● **Exercise data**:

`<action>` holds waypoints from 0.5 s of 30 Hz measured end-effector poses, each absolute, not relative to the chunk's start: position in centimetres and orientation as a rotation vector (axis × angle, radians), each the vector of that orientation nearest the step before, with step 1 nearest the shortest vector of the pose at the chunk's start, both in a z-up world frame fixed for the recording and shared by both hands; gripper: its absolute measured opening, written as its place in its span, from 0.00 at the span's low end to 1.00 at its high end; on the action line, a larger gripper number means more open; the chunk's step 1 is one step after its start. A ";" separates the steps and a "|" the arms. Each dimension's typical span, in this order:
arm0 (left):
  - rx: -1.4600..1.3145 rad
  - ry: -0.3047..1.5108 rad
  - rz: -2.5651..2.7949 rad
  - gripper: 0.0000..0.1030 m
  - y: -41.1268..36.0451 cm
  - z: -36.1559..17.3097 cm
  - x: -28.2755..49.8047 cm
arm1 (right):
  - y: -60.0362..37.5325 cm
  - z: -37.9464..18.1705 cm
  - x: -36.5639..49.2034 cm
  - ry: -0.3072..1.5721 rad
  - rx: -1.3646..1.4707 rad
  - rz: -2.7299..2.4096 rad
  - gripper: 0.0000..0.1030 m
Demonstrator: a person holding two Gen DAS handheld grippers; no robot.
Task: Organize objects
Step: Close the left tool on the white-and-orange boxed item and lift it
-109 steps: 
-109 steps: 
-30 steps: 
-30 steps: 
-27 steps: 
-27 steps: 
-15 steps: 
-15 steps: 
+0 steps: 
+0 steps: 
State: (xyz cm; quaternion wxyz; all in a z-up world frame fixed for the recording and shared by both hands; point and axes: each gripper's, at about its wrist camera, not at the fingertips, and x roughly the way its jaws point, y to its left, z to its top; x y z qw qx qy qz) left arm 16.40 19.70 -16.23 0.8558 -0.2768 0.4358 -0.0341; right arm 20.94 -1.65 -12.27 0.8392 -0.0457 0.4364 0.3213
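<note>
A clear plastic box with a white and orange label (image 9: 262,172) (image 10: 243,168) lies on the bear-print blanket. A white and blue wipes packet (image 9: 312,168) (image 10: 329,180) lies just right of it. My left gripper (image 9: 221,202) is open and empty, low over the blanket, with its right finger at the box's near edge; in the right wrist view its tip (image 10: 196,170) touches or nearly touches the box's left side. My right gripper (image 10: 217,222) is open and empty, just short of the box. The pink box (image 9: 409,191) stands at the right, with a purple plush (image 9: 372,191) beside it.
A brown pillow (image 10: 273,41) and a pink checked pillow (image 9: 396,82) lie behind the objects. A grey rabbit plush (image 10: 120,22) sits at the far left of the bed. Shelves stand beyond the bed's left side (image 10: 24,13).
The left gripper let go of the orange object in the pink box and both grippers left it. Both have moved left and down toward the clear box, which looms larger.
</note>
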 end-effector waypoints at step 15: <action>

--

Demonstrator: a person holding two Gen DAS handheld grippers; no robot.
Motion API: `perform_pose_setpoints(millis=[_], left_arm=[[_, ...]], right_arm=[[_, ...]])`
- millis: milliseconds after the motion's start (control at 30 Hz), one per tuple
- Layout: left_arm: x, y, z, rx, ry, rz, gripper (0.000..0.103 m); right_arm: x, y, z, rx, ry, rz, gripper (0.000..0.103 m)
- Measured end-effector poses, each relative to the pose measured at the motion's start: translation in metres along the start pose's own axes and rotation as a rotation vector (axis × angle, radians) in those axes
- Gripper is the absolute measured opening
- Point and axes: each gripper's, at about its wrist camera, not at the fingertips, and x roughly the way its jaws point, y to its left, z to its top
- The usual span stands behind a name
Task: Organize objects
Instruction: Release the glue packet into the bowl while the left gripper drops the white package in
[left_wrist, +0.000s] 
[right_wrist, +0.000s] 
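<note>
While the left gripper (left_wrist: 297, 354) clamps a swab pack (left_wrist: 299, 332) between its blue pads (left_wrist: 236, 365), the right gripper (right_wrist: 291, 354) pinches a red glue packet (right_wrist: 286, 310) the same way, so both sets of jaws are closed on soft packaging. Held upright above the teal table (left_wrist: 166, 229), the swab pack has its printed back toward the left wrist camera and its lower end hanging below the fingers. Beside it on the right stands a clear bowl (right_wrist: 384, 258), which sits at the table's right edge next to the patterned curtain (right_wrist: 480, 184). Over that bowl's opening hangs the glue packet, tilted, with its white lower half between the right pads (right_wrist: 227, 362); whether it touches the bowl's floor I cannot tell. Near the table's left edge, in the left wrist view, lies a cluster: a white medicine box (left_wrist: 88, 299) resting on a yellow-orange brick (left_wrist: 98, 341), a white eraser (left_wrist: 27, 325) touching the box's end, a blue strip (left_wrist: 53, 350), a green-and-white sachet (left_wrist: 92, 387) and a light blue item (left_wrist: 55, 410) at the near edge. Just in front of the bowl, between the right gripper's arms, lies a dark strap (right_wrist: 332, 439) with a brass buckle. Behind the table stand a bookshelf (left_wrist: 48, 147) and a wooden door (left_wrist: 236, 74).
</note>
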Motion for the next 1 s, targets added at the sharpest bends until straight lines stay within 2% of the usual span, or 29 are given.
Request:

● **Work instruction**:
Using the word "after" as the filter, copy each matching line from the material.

● **Result of the exercise**:
`<action>` holds waypoints from 0.5 s of 30 Hz measured end-effector poses, each absolute, not relative to the chunk's start: position in centimetres and orientation as a rotation vector (axis × angle, radians), each the vector of that orientation nearest the step before, with step 1 nearest the shortest vector of the pose at the chunk's start, both in a z-up world frame fixed for the recording and shared by both hands; gripper: its absolute measured opening, written as its place in its span, from 0.00 at the span's low end to 1.00 at its high end; on the action line, a larger gripper number means more open; the chunk's step 1 is one step after its start. A ";" separates the steps and a "|" the arms. Each dimension's typical span, in this order:
- millis: milliseconds after the motion's start (control at 30 Hz), one per tuple

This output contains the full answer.